A pesar de las caídas continuas en las reservas de divisas de China, los economistas creen que no hay necesidad de preocuparse porque las reservas siguen siendo abundantes para que el país evite los riesgos externos.

Las reservas disminuyeron por sexto mes consecutivo a alrededor de US$3,01 billones el mes pasado, inferior a los US$3,05 billones de noviembre y de los US$3,12 billones de octubre, de acuerdo con el Banco Popular de China (BPCh), el banco central.

Las reservas son consideradas como municiones para que China resista los riesgos financieros, como las fuertes caídas de su moneda, el yuan.
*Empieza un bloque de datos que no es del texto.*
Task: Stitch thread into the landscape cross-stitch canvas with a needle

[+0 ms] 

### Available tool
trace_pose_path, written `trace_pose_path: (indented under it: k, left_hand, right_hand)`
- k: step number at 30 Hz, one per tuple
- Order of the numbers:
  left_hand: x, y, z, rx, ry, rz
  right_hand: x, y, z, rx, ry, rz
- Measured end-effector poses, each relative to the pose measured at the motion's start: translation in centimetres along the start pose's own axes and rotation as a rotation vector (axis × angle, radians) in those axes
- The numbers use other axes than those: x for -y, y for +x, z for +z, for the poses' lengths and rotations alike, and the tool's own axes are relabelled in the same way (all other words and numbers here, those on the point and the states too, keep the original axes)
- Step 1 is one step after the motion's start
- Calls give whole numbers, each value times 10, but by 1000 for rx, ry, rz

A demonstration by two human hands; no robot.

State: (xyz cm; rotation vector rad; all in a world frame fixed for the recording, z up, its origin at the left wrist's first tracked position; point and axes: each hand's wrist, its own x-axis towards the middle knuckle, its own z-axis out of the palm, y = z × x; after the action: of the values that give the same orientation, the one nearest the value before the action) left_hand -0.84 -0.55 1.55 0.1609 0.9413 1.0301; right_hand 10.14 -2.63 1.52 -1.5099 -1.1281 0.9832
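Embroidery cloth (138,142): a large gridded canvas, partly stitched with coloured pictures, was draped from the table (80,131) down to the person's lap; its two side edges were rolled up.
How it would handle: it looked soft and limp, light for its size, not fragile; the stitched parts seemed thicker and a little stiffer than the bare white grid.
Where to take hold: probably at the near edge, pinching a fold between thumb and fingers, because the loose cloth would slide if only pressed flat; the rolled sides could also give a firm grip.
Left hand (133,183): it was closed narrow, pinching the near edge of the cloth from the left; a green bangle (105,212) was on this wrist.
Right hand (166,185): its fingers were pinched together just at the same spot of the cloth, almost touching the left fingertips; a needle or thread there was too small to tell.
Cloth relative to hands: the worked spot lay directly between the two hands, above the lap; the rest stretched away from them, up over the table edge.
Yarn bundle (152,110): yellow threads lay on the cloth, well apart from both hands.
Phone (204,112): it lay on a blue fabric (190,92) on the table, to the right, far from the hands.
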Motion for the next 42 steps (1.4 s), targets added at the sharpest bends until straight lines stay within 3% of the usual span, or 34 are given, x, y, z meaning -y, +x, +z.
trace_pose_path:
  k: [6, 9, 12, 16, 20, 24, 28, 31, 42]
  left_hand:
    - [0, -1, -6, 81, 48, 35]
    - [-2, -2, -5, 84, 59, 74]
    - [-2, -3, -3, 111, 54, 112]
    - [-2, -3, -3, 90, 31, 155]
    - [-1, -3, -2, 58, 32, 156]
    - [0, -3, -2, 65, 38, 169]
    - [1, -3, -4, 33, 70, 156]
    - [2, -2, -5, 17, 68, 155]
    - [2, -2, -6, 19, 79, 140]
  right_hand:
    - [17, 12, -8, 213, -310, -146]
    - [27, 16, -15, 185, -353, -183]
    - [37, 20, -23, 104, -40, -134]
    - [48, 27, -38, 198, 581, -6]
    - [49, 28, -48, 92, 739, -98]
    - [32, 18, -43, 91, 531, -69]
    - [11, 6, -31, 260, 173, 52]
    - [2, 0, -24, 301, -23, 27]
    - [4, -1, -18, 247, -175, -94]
El país ha acumulado una gran cantidad de reservas de divisas mediante su superávit comercial que, en su punto máximo de US$3,99 billones en 2014, representó casi una tercera parte del total mundial.

Ahora las reservas descendentes, cerca de la marca psicológica de US$3 billones, han provocado preocupaciones en el mercado pues el país ha estado por encima del nivel en los últimos seis años.

Sin embargo, los economistas desestimaron las preocupaciones y dijeron que la tendencia a la baja es un fenómeno normal resultado de la gestión de reservas por parte de los reguladores, la apertura económica actual del país y las crecientes adquisiciones de divisas.

"No hay necesidad de ser excesivamente sensibles o entrar en pánico por la marca de los US$3 billones pues tiene un significado real mínimo", dijo Zhang Huanbo, investigador adjunto del Centro para Intercambios Económicos Internacionales de China.

De acuerdo con el punto de vista de Zhang, el analista Xie Yaxuan de la firma China Merchants Securities, dijo que "no creo que sea un resultado que no pueda ser superado".

Las reservas actuales son suficientes para que China satisfaga la demanda de liquidez del mercado y soporte los riesgos, mientras que el comercio exterior continúe teniendo un superávit, y la inversión hacia y desde el exterior ha mantenido en términos generales un equilibrio, indicaron los economistas.

Por otro lado, los reguladores pidieron al mercado prestar más atención para saber si las reservas de divisas pueden ofrecer suficiente liquidez, en lugar de obsesionarse por su nivel específico.

"Las reservas de divisas son abundantes y están dentro de un rango razonable y estable, y estar por debajo de la marca de US$3 billones no indica una crisis", dijo un funcionario no identificado de la Administración Estatal de Divisas (AED).

Pero debido a la creciente demanda de adquisición de divisas y la a persistente debilidad del yuan, la presión a la baja sobre las reservas de divisas de China sigue presente.

Ante las expectativas de un dólar más fuerte y de alzas en las tasas de interés de la Reserva Federal de Estados Unidos, la tasa de paridad central del yuan cedió hoy 594 puntos base para llegar a 6,9262 frente al dólar, con lo que puso fin a dos días de aumentos y se volvió la mayor caída desde junio.

Steven Zhang, un economista de Morgan Stanley Huaxin Securities, pronosticó que el yuan se depreciará levemente frente al dólar este año, y se mantendrá estable frente a una canasta de divisas distintas al dólar.

Bajo estas circunstancias, el BPCh tendrá que continuar mermando las reservas para estabilizar el yuan y evitar la fuga de capitales. La AED ha atribuido la caída de reservas de US$319.800 millones de China en 2016 en parte a las operaciones de mercado del BPCh.

Las reservas de divisas podrían descender por debajo de los US$3 billones en enero y seguirán siendo abundantes, de acuerdo con un informe de China International Capital Corporation, un banco de inversión líder de China.

China tiene las mayores reservas de divisas del mundo y disfruta de afluencia de divisas por su superávit comercial y de la inversión extranjera directa.

Como parte de los esfuerzos para defender las reservas contraídas, los reguladores chinos han mejorado la supervisión de la inversión al exterior y las adquisiciones personales de divisas, además, combaten la fuga de capitales mediante lavado de dinero, bancos clandestinos y otras actividades ilegales.

La AED dijo el viernes que fortalecerá la administración del flujo de capital transfronterizo y mejorará la gestión de las reservas de divisas para mantener la seguridad y la flexibilidad.